Coinciding with World Press Freedom Day (May 3rd), global media outlets unite as One Free Press Coalition to publish this annual “10 Most Urgent” list, bringing attention to fellow journalists who are being imprisoned for seeking to tell the truth. These ten cases illuminate governments’ efforts at criminalizing journalism, silencing the media, and withholding information from the public.

The list is compiled in collaboration with the Committee to Protect Journalists (CPJ), International Women’s Media Foundation (IWMF) and Reporters Without Borders (RSF). According to CPJ data, 361 journalists were behind bars worldwide at the end of 2024 (up from 320 in 2023).

In August 2024, the One Free Press Coalition celebrated the release of two American journalists—Evan Gershkovich and Alsu Kurmasheva—from Russian detention after their cases topped the May 2024 list of “10 Most Urgent” press freedom cases. Kurmasheva prepared the following message in April 2025 ahead of World Press Freedom Day.

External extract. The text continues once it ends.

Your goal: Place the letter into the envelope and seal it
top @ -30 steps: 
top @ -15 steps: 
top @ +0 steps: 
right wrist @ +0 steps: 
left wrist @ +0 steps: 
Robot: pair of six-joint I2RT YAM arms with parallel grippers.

Given the increasing number of journalists detained for simply doing their jobs and seeking to tell the truth, and given the successful 2024 campaign to free Gershkovich and Kurmasheva, the One Free Press Coalition crucially and emphatically unites our collective voices in support of the following individuals and their urgent cases of press persecution.

1. Jimmy Lai (Hong Kong)

Since December 2020, Jimmy Lai Chee-ying has been jailed in solitary confinement in a Hong Kong maximum-security prison. The 77-year-old media entrepreneur and British citizen founded the newspaper Apple Daily which has since been shuttered in China’s crackdown on pro-democracy advocacy and journalism. Lai’s son Sebastien told CPJ in late 2024, “For his dedication to freedom, they have taken his away. For his bravery in standing in defense of others, they have denied him human contact.” Beijing has repeatedly delayed Lai’s trial on charges of sedition and conspiring to collude with foreign forces, while Lai is currently serving a sentence of 5 years and 9 months. Lai denies the charges and has pleaded not guilty. His legal team told PBS in 2024 that Lai has been “prosecuted for being a journalist and for his writing, raising human rights concerns with international human rights organizations, and speaking to politicians internationally to raise concern about these issues.”

2. Shin Daewe (Myanmar)

Award-winning documentary filmmaker Shin Daewe was ordered a life sentence in 2024 (since reduced to 15 years) on charges of illegal possession of an unregistered drone, after being arrested and interrogated by police in 2023 when she was receiving the drone that she had ordered online. According to a VOA report, Daewe was denied legal representation and convicted of financing terrorist activities. Her husband noted that Daewe appeared to have been beaten during police interrogations, based on visible stitches on her head and welts on her arms. Daewe reported for local media group Democratic Voice of Burma and regularly freelanced for Radio Free Asia, contributing documentary coverage about environmental issues and the toll of armed conflict on the country’s civilians. CPJ reports Myanmar as the world’s second-worst jailer of journalists.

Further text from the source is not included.